The Athens Centre is where I'll be teaching and where we'll all three be taking classes in Greek language and archaeology.  It's a gorgeous facility, the kind of place you want to hang out in, smelling the jasmine and pomegranates, working on your computer in the open courtyard, and talking with students (mine and those from several other programs using the Centre).  This is about six blocks from our apartment, on top of a hill (hence the gorgeous view), and staffed by friendly, helpful people led by Rosemary (behind Alex in the picture).  She helped found this place in the 70's, and it seems to be running like a well-oiled machine, except few machines come complete with bougainvillea and views of the Acropolis.

Time for more pictures, this time of our apartment from outside, with the balcony visible on the second floor (with white table and chairs).  The face-on picture shows some of the less attractive aspects of city life, like open dumpsters and graffiti, while the side view show a more flattering picture including flowering trees on the street and hills in the background.  (I promise that I'll get better with my camera, and the pictures WILL improve.)


The apartment is roomy and stark--we're going to start doing something with the bare walls soon--with a few inevitable quirks that will challenge us to adapt our American ways.  More on the quirks in future posts, as we generate amusing and tragic stories of our life in Athens.  For now, how about another picture, this one of one of our local Plakas, two blocks down the hill in the direction of the Athens Centre?

Like I said, the pictures WILL improve.  Meanwhile try not to get dizzy from the poor depth-of-field as you look at the spot where we ate dinner the first night, a taverna we'll no doubt be back to regularly.
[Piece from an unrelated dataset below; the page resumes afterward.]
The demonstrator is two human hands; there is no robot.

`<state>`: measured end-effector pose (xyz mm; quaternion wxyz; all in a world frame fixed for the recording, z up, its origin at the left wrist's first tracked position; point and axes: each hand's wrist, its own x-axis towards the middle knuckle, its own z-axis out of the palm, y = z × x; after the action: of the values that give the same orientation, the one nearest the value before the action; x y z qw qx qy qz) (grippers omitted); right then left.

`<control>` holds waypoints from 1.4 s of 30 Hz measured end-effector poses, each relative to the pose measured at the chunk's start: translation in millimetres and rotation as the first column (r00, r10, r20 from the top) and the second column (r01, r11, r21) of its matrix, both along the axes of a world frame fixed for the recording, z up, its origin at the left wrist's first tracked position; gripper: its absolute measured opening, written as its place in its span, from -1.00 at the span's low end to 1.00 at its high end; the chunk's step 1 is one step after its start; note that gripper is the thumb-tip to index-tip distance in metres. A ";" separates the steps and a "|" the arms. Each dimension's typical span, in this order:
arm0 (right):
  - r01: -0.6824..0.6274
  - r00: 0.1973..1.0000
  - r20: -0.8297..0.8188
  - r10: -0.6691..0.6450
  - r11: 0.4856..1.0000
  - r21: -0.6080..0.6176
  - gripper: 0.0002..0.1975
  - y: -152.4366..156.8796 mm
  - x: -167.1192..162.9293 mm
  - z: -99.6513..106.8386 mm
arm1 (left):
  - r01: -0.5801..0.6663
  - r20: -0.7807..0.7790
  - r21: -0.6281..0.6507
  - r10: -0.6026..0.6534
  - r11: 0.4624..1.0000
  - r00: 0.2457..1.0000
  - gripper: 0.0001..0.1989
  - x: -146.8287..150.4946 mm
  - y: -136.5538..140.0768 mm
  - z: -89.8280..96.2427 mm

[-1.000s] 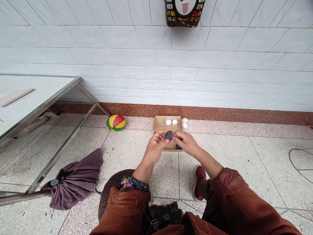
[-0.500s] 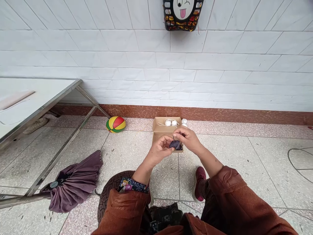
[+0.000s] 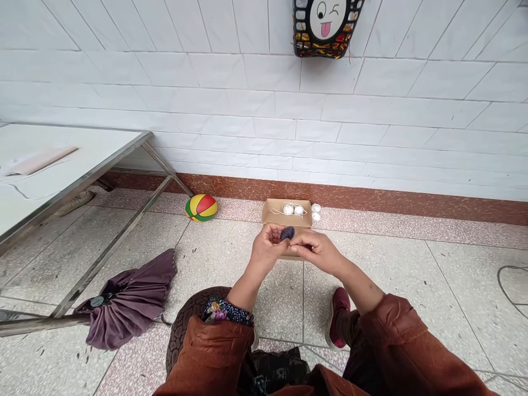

The beach was fabulous, everything we could have imagined in a Mediterranean beach in Athens at six euros each on a weekday.  We were advised to try a private beach, and I'm guessing it was worth the money.  It was pretty empty, the children's water park was running, and I got just a whiff of the Hotel California experience Alex and I had in Ensenada many years ago, when we were almost the only people staying in a huge resort.  But yesterday was, after all, a weekday in September, and perhaps no one in all of Athens was able to appreciate the beauty of a beach outing on that day, in that place, quite as much as three newly arrived Alaskans.